TCP ports used by default:

  - 8990 on localhost for HTTP tests
  - 8991 on localhost for HTTPS tests
  - 8994 on localhost for HTTP IPv6 tests
  - 8992 on localhost for FTP tests
  - 8995 on localhost for FTP (2) tests
  - 8993 on localhost for FTPS tests
  - 8996 on localhost for FTP IPv6 tests
  - 8997 on localhost for TFTP tests
  - 8999 on localhost for SCP/SFTP tests

  The test suite runs simple FTP, HTTP and TFTP servers on these ports to
  which it makes requests.  For SSL tests, it runs stunnel to handle
  encryption to the regular servers. For SSH, it runs a standard OpenSSH
  server.  

  The base port number shown above can be changed using runtests' -b option
  to allow running more than one instance of the test suite simultaneously
  on one machine.

Run:
  'make test'. This invokes the 'runtests.pl' perl script. Edit the top
  variables of that script in case you have some specific needs.

  The script breaks on the first test that doesn't do OK. Use -a to prevent
  the script from abort on the first error.
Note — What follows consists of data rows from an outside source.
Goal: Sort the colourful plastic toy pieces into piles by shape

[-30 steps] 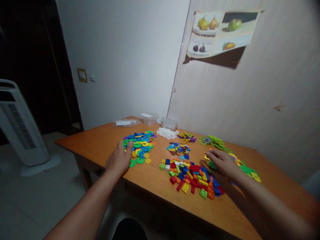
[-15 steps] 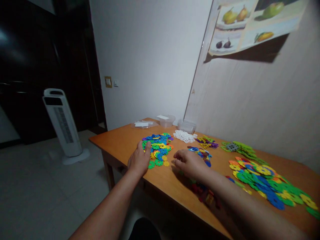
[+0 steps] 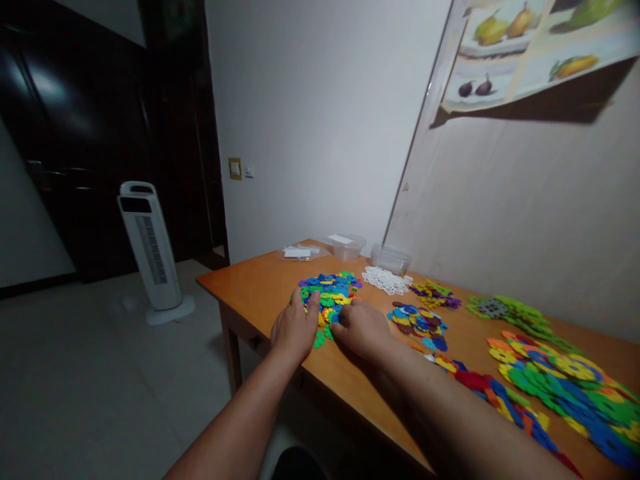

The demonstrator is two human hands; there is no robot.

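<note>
Your left hand [image 3: 296,327] is at the near left of the pile of notched plastic discs [image 3: 327,288] on the surface [image 3: 253,280], thumb and fingers apart. Your right hand [image 3: 364,328] is at that pile's right side, fingers bent, their grip impossible to tell.

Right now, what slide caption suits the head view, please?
Left hand and right hand at a pile of multicoloured flower-shaped pieces.
</note>
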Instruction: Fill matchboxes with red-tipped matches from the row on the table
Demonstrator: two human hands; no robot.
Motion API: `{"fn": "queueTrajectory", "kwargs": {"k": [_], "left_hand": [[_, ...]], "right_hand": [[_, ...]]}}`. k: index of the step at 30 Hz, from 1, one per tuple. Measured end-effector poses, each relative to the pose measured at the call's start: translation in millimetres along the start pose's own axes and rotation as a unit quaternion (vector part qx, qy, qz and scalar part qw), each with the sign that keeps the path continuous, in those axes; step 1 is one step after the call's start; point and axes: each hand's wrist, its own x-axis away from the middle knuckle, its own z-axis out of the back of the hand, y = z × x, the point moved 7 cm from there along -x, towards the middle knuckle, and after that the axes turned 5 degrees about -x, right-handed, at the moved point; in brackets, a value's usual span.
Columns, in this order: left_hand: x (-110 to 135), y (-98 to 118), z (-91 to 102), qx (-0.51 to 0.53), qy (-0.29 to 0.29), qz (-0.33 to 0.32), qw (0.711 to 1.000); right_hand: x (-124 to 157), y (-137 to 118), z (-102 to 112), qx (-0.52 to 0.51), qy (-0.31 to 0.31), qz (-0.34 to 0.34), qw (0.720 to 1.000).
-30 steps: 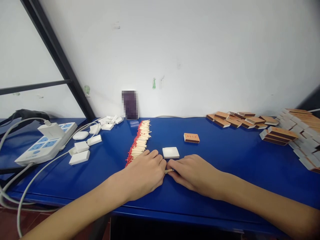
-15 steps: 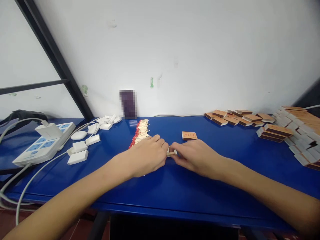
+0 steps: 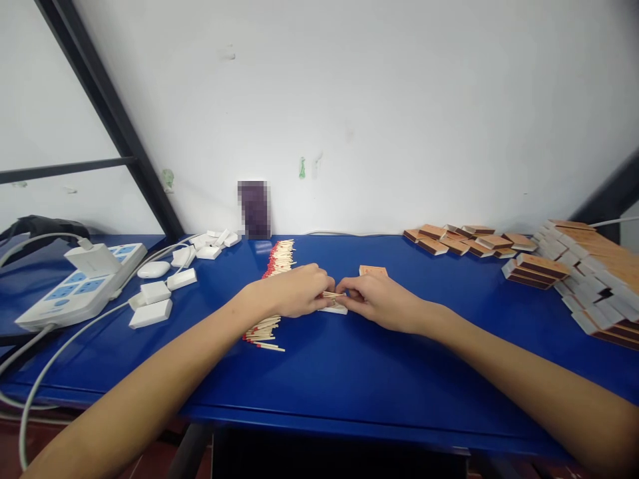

Run the script with -v for more
  verbose output. Use -d to run the test servers with debug output enabled as
  well. Specifying -k keeps all the log files generated by the test intact.

  Use -s for shorter output, or pass test numbers to run specific tests only
  (like "./runtests.pl 3 4" to test 3 and 4 only). It also supports test case
  ranges with 'to', as in "./runtests 3 to 9" which runs the seven tests from
  3 to 9. Any test numbers starting with ! are disabled, as are any test
  numbers found in the file data/DISABLED (one per line).

Memory:
  The test script will check that all allocated memory is freed properly IF
  curl has been built with the CURLDEBUG define set. The script will
  automatically detect if that is the case, and it will use the ../memanalyze
  script to analyze the memory debugging output.

Debug:
  If a test case fails, you can conveniently get the script to invoke the
  debugger (gdb) for you with the server running and the exact same command
  line parameters that failed. Just invoke 'runtests.pl <test number> -g' and
  then just type 'run' in the debugger to perform the command through the
  debugger.

  If a test case causes a core dump, analyze it by running gdb like:

          # gdb ../curl/src core

  ... and get a stack trace with the gdb command:

          (gdb) where

Logs:
  All logs are generated in the logs/ subdirectory (it is emptied first
  in the runtests.pl script). Use runtests.pl -k to keep the temporary files
  after the test run.

Data:
  All test cases are put in the data/ subdirectory. Each test is stored in the
  file named according to the test number.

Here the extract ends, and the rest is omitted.